-- ABOUT THIS TASK --
Every line below should be given again without alteration.
DATA SECTION section start
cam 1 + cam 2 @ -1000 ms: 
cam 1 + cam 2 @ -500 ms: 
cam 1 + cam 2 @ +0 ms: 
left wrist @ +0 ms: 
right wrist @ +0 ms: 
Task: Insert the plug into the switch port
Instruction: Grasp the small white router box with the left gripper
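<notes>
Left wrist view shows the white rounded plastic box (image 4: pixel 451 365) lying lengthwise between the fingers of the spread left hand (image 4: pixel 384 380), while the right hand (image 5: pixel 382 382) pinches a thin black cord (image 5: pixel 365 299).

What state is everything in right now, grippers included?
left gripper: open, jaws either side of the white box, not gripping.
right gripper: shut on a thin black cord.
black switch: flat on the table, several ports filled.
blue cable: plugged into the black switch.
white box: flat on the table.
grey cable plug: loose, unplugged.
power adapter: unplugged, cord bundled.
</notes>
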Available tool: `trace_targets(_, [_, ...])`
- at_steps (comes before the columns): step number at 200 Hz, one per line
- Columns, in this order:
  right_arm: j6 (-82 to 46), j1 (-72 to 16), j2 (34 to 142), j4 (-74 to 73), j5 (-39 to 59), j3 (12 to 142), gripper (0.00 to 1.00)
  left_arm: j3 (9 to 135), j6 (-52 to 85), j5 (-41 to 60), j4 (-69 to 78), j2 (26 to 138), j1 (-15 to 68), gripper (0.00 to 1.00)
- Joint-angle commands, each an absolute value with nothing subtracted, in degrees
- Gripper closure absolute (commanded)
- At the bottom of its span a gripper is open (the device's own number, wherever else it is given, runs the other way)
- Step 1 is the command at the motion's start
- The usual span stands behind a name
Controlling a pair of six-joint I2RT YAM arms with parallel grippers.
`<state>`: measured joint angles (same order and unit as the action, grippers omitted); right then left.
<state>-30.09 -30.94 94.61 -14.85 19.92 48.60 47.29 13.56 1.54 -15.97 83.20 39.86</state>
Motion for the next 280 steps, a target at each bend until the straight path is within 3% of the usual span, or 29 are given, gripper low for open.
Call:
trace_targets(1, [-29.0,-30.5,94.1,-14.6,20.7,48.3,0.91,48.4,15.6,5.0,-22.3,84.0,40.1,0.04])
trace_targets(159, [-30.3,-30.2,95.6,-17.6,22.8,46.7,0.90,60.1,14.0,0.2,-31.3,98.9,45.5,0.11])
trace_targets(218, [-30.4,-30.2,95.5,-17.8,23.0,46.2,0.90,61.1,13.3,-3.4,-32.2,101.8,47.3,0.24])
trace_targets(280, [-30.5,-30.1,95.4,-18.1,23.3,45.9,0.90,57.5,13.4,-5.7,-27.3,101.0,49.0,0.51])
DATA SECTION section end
-- YOUR SOLUTION --
cam 1 + cam 2 @ -1000 ms: 
cam 1 + cam 2 @ -500 ms: 
cam 1 + cam 2 @ +0 ms: 
left wrist @ +0 ms: 
right wrist @ +0 ms: 
Task: Insert the plug into the switch port
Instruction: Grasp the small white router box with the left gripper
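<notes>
Left wrist view shows the white rounded plastic box (image 4: pixel 451 365) lying lengthwise between the fingers of the spread left hand (image 4: pixel 384 380), while the right hand (image 5: pixel 382 382) pinches a thin black cord (image 5: pixel 365 299).

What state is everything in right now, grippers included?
left gripper: open, jaws either side of the white box, not gripping.
right gripper: shut on a thin black cord.
black switch: flat on the table, several ports filled.
blue cable: plugged into the black switch.
white box: flat on the table.
grey cable plug: loose, unplugged.
power adapter: unplugged, cord bundled.
</notes>
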Available tool: `trace_targets(_, [_, ...])`
- at_steps (comes before the columns): step number at 200 Hz, one per line
- Columns, in this order:
  right_arm: j6 (-82 to 46), j1 (-72 to 16), j2 (34 to 142), j4 (-74 to 73), j5 (-39 to 59), j3 (12 to 142), gripper (0.00 to 1.00)
  left_arm: j3 (9 to 135), j6 (-52 to 85), j5 (-41 to 60), j4 (-69 to 78), j2 (26 to 138), j1 (-15 to 68), gripper (0.00 to 1.00)
- Joint-angle commands, each an absolute value with nothing subtracted, in degrees
- Gripper closure absolute (commanded)
- At the bottom of its span a gripper is open (the device's own number, wherever else it is given, runs the other way)
- Step 1 is the command at the motion's start
- The usual span stands behind a name
Controlling a pair of six-joint I2RT YAM arms with parallel grippers.
`<state>`: measured joint angles (same order and unit as the action, grippers omitted); right then left.
<state>-30.09 -30.94 94.61 -14.85 19.92 48.60 47.29 13.56 1.54 -15.97 83.20 39.86</state>
Motion for the next 280 steps, a target at each bend until the straight path is within 3% of the usual span, or 29 are given, gripper low for open.
Call:
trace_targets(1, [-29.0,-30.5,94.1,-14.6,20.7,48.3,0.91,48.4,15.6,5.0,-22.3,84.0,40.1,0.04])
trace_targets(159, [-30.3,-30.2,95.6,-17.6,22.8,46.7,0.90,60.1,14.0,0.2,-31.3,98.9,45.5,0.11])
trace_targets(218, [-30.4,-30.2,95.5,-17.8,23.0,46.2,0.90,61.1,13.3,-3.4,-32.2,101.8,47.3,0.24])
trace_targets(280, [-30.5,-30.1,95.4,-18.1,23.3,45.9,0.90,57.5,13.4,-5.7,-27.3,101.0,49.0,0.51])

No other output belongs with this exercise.